Miguel Antonio Lupián


Escondido entre el zacatón, el teporingo sueña con ser liebre. Sus ojos de bebé asustado han sido testigos de las transformaciones del hombre: desnudo obedeciendo a la naturaleza, vestido obedeciendo a la religión y mal vestido obedeciendo a la tecnología. Para los entusiastas, las orejas recortadas, la nariz juguetona y el cuerpo que invita al apapacho lo convierten en una especie carismática. Sin embargo, ha sido exiliado en los volcanes, pues ¿a quién le gustaría tener en casa a una especie nativa, chaparra, gorda y prieta jugando con los niños?

10 de marzo de 2010

LA CALLE ANTES DEL CRIMEN

©Monique Sanmiguel de Miguel
Mónica Sánchez Escuer

A Monique y Miguelángel

Desde la ventana, Herminia mira la calle vacía, las huellas sucias que ha dejado la lluvia. ¿Se habrá mojado? En un charco puede ver reflejada la luz del vecino, la única que alumbra las losas y muros. El silencio, como todo lo que ocurre en sus pensamientos, la aterra. Su calle es un pasillo angosto donde sólo se puede transitar a pie, o en la bicicleta que Xavier siempre quiso y que ella nunca le compró. Detrás de los rombos de hierro, como buena madre, lo mantenía resguardado de todos los accidentes posibles. No se imaginó que algún día él hallaría la llave, que se escaparía aún sabiendo los peligros y horrores de allá fuera, los que ella le contaba cada noche para hacerlo dormir, sentirse tranquilo en su recámara. Tal vez no fueron suficientes los diarios, la nota roja, las fotos de atropellados que ella le fue coleccionando como estampitas en su cuaderno de dibujo. Quizá debió haberle hablado de las dos palabras. Aquellas terribles.

Xavier no había nacido todavía cuando en su cuna recién comprada apareció tallada la frase: morirás joven. No fue Dios, ni un ángel caído, decía la abuela. Tampoco la navaja borracha de su padre. Nadie supo cómo llegaron a enterrarse esas letras en aquella madera nuevecita. Herminia las lijó, les echó plastas de pintura, pegó encima una imagen del sagrado corazón. Pero ellas siguieron ahí, visibles y tercas en la cabecera del niño. A los seis meses, decidió regalar la cuna y su frase fatídica al orfanato. Compró una cama amplia, de latón, ningún mueble de madera. Pero las dos palabras se habían incrustado ya en su frente y siempre aparecían en cada gripe, cada fiebre, cada raspón de su hijo. Ella lo cuidó, lo educó en casa, lo mantuvo a salvo estos diecinueve años. No entiende qué le dio a Xavier por salir si allí lo tenía todo. Por qué se fue así, sin avisarle siquiera.

Han pasado seis horas desde que escuchó la puerta cerrarse. Ha llamado a hospitales, policía, delegaciones. Ya lo buscó por todo el barrio, entró a la iglesia, rezó sesenta avesmarías.
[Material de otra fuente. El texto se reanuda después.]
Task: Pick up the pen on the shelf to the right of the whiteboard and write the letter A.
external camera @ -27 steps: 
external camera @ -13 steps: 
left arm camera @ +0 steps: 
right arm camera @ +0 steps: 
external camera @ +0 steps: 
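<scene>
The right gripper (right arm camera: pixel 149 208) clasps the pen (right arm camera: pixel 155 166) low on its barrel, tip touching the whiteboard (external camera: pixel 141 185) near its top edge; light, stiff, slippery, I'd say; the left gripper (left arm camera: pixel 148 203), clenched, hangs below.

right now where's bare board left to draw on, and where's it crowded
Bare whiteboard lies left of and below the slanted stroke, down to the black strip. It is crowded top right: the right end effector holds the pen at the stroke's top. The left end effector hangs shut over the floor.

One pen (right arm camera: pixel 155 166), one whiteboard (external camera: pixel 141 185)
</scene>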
Sólo le queda esperar ahí, mirar la calle detrás de los rombos, saludar a los pocos vecinos que llegan, como lo hacía Xavier todas las tardes.
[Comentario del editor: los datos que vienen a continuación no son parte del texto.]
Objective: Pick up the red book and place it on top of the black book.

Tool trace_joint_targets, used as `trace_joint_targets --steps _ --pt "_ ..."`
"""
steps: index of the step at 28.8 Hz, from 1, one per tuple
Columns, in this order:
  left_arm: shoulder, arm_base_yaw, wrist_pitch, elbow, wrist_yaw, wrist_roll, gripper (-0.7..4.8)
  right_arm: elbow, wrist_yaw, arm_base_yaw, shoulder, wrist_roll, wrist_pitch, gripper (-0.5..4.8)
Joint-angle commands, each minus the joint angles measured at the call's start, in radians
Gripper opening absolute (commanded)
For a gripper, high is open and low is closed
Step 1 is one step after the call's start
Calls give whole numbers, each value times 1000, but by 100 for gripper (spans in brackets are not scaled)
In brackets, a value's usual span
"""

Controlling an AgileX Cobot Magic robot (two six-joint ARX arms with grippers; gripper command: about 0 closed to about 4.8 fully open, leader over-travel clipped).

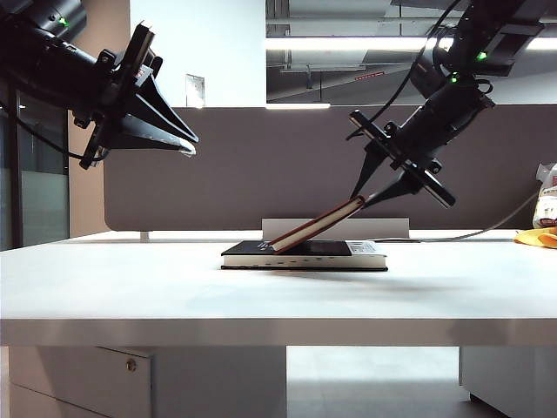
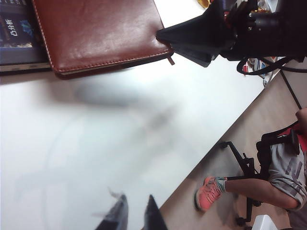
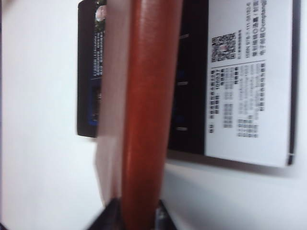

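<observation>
- Exterior view. White table [image 1: 130, 287], seen edge-on. Black book [image 1: 305, 259] lay flat near the table's middle.
- Red book [image 1: 315, 226] stood tilted: lower left edge resting on the black book's top, upper right edge raised.
- Right gripper [image 1: 365, 202] came down from upper right, its fingers clamped on the red book's raised edge.
- Left gripper [image 1: 187, 144] hung high at upper left, well apart from both books, holding nothing; fingers appeared close together.
- Yellow object [image 1: 537, 237] and a white bag [image 1: 547, 196] at the table's far right edge.
- Left wrist view. Red book [image 2: 100, 33] seen cover-up, overlying the black book [image 2: 19, 33]. Right gripper [image 2: 165, 40] met the red book's corner.
- Left fingertips [image 2: 117, 215] showed a narrow gap, empty, above bare table [image 2: 120, 134].
- A seated person [image 2: 268, 182] in a pink shoe, off the table.
- Right wrist view. Red book [image 3: 146, 110] seen along its spine, running away from the right gripper [image 3: 136, 211], which held its near end.
- Black book [image 3: 192, 86] lay beneath, with a white printed panel on its cover, on the table [image 3: 38, 143].
</observation>
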Motion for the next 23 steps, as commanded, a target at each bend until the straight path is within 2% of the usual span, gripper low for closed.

Pasan horas, no sabe cuántas, cuando el ruido de unas pisadas la espabila. Herminia se asoma, ve a un muchacho trastabillar, detenerse en la pared, doblarse como si algo le doliera a la mitad del cuerpo. Ella le grita pero él no voltea. Sin zapatos, baja apurada la escalera. Corre por las losas aún mojadas pensando que su hijo está herido, que lo han asaltado. No se imagina que ese hombre es su esposo, borracho, como siempre, que trae la cara ensangrentada y los ojos hinchados, que no la reconocerá cuando ella se acerque y él le hunda la navaja que no se atrevió a sacar en la cantina. Herminia no sabe, no sabrá nunca que Xavier no volverá a casa, que vivirá muchos años más sin saber que ella ha muerto.